Ross was born on a homestead near Shellbrook, Saskatchewan. At the age of seven, his parents separated, and he lived with his mother on a number of different farms during his childhood, going to a school in Indian Head, Saskatchewan. He left school after Grade 11 and in 1924 the sixteen-year-old Ross joined the Union Bank of Canada which became part of the Royal Bank of Canada a year later. At first he worked in a number of small towns in Saskatchewan then moved to Winnipeg, Manitoba in 1933 and Montreal, Quebec in 1946, after spending four years in the Canadian Army during World War II. He would remain with the Royal Bank until his retirement in 1968, after which he spent some time in Spain and Greece before moving to a nursing home in Vancouver, British Columbia, where he lived until his death.

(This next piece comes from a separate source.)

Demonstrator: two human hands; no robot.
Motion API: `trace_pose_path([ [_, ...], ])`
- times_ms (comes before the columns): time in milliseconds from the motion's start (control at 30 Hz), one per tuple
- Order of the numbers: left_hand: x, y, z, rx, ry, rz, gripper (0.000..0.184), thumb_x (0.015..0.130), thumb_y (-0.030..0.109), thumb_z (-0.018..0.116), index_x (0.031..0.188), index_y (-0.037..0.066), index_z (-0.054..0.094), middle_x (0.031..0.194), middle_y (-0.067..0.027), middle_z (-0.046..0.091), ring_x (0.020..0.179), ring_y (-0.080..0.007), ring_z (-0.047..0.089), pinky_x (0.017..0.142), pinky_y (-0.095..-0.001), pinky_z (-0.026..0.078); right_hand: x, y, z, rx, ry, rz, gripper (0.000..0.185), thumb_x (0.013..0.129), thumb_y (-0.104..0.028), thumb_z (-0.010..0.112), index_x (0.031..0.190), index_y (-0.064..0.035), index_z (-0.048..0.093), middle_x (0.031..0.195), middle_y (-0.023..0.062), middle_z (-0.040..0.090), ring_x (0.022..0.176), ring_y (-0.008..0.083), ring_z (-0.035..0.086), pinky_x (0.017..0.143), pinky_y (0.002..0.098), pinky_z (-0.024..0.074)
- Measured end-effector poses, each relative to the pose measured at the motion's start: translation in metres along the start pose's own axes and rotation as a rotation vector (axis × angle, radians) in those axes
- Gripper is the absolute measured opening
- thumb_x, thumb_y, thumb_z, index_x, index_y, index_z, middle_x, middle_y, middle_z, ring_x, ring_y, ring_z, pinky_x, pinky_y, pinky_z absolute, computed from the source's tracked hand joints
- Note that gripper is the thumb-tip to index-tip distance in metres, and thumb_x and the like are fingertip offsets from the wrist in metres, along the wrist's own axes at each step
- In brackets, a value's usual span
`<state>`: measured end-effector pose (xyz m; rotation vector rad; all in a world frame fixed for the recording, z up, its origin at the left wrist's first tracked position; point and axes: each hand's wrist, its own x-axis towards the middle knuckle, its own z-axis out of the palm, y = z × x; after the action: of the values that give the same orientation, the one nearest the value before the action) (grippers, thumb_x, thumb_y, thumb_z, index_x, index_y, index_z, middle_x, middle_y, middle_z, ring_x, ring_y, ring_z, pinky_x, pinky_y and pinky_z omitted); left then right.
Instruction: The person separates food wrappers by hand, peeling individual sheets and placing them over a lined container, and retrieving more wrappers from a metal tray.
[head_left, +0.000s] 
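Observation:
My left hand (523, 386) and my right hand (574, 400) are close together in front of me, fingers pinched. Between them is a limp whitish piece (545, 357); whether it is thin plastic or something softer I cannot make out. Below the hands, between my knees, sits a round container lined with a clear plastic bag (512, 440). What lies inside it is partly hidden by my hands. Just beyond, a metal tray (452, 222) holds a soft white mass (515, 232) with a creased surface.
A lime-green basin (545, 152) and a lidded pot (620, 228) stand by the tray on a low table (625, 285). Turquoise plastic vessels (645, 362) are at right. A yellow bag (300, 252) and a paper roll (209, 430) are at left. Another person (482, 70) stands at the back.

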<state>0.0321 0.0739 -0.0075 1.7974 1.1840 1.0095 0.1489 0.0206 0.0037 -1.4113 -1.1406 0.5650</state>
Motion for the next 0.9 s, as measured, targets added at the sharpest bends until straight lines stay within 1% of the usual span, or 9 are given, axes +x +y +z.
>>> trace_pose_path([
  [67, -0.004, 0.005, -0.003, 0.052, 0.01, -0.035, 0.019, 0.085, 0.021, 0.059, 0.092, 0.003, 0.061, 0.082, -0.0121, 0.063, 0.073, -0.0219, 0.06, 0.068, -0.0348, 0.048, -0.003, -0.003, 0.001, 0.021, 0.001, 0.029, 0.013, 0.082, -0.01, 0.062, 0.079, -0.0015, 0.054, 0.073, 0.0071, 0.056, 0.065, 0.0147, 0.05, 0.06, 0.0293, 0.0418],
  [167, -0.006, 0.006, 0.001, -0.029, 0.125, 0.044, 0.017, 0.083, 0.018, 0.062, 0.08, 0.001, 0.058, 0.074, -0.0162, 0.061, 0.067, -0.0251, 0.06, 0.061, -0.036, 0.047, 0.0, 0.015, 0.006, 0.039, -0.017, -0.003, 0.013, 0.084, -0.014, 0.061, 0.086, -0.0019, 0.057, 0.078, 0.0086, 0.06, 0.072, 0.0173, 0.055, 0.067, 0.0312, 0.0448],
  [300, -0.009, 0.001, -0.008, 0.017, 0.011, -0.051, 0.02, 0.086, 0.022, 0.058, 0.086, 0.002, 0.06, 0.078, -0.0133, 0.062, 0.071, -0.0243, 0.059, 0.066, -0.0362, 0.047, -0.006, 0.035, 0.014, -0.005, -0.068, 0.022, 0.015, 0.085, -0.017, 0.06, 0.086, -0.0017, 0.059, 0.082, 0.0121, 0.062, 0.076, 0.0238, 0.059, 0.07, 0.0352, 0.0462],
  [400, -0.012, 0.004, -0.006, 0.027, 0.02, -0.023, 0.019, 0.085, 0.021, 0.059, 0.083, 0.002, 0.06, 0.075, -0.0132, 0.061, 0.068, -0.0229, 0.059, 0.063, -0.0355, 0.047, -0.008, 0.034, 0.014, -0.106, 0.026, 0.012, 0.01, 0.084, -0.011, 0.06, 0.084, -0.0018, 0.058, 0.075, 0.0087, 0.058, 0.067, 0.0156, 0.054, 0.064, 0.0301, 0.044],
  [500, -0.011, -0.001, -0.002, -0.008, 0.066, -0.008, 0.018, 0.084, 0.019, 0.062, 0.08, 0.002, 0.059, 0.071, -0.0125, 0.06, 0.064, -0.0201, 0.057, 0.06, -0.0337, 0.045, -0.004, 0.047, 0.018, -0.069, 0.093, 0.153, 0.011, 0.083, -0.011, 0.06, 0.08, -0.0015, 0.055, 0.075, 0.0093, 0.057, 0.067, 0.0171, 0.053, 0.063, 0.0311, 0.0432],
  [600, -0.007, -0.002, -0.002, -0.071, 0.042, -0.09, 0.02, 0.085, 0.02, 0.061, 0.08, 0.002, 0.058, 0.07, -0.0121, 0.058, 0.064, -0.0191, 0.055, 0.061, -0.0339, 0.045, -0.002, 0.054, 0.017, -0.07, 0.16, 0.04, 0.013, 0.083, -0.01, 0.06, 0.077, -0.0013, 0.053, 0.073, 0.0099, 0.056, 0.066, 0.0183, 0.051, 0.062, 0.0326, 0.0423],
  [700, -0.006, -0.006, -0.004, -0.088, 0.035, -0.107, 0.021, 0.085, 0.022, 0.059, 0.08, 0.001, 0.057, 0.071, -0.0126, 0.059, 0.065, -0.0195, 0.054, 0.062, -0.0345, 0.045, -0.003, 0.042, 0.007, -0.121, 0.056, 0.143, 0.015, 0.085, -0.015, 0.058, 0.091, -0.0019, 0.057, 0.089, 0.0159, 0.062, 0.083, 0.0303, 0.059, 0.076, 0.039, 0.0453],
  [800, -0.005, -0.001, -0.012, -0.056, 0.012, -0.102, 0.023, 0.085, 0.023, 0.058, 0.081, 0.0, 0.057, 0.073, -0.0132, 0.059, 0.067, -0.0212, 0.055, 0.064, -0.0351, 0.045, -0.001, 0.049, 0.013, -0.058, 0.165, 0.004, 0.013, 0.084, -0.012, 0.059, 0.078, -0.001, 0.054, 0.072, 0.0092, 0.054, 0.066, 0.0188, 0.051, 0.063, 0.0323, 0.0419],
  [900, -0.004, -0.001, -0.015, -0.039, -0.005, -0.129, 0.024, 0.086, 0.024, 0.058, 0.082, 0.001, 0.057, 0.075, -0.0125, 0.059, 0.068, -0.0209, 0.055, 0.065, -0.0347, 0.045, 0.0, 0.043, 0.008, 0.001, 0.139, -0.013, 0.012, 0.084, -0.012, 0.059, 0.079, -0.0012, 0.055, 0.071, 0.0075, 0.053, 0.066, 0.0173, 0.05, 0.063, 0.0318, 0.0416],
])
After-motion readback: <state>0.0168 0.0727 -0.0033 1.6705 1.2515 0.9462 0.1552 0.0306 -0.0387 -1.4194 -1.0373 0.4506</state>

He is best known for his first novel, As For Me and My House (1941), set in an isolated town in the Prairies during the Great Depression. At first not much noticed, it went on to become a Canadian literary classic which set the precedent for the genre of Canadian prairie fiction. He wrote three more novels during his lifetime, as well as a few anthologies of short stories, none of which became as well-known as his first novel. He is known to have destroyed manuscripts of novels that his publisher rejected, including a sequel to Sawbones Memorial.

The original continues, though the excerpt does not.